◆ YOUR GOAL
For the material below, return exactly the lines starting at the one holding "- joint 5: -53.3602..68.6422" and ending at the one holding "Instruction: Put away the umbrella", counting both as part of the range.

═════ COLLECTED DATA ═════

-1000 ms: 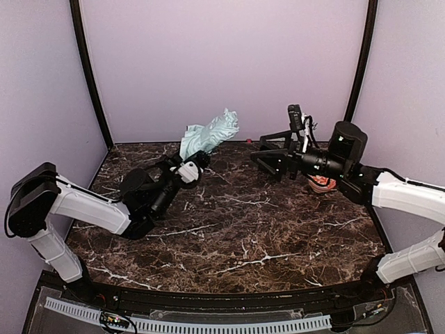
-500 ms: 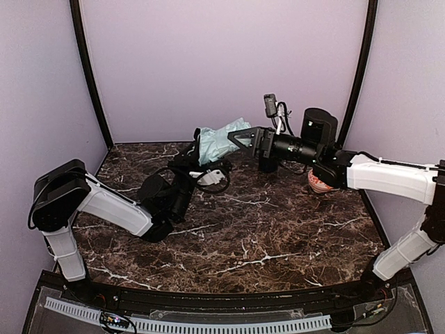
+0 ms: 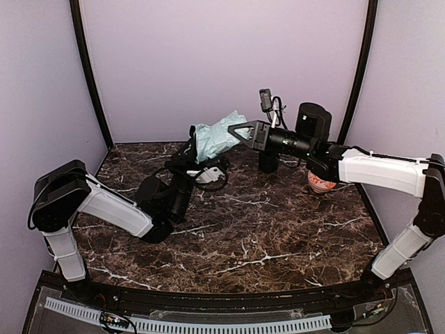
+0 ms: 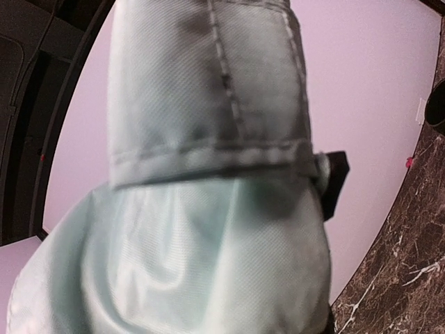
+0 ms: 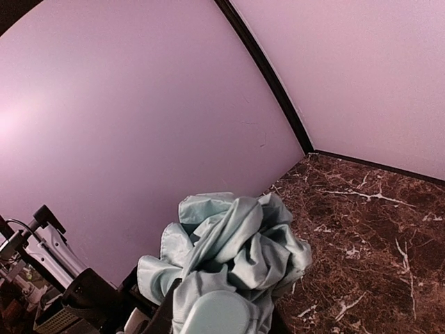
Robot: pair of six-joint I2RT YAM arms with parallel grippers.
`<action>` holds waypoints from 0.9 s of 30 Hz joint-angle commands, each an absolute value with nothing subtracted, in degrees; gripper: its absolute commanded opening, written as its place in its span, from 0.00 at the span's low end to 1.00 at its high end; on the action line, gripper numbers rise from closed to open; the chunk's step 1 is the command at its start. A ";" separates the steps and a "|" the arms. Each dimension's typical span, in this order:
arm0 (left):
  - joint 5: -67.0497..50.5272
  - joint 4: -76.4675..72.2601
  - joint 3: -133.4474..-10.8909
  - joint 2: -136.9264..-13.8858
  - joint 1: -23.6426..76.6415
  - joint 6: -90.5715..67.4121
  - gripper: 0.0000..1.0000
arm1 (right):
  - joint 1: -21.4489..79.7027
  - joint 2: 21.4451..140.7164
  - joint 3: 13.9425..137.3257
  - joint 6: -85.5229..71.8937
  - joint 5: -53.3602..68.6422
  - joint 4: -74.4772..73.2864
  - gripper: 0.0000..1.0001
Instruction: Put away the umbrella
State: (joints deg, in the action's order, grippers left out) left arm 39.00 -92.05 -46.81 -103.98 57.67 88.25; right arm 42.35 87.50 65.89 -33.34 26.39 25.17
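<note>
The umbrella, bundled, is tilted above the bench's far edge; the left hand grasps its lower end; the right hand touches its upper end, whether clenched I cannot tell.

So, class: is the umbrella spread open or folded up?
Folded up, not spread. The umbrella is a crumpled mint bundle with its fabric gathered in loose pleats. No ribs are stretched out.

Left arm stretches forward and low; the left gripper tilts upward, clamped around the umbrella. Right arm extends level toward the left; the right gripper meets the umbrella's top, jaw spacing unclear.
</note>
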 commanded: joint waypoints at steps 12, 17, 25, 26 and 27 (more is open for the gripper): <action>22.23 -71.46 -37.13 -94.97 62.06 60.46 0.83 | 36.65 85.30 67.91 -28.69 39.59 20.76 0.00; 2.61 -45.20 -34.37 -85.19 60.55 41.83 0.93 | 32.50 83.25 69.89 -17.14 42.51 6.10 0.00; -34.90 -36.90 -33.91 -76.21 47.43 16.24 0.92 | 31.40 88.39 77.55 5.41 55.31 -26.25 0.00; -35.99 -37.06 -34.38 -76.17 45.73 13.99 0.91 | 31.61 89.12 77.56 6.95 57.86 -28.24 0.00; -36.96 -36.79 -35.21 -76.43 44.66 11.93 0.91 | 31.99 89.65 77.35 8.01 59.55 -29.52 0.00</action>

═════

◆ TASK RESPONSE
  - joint 5: -53.3602..68.6422
  - joint 4: -74.4772..73.2864
  - gripper: 0.0000..1.0001
Instruction: Put away the umbrella

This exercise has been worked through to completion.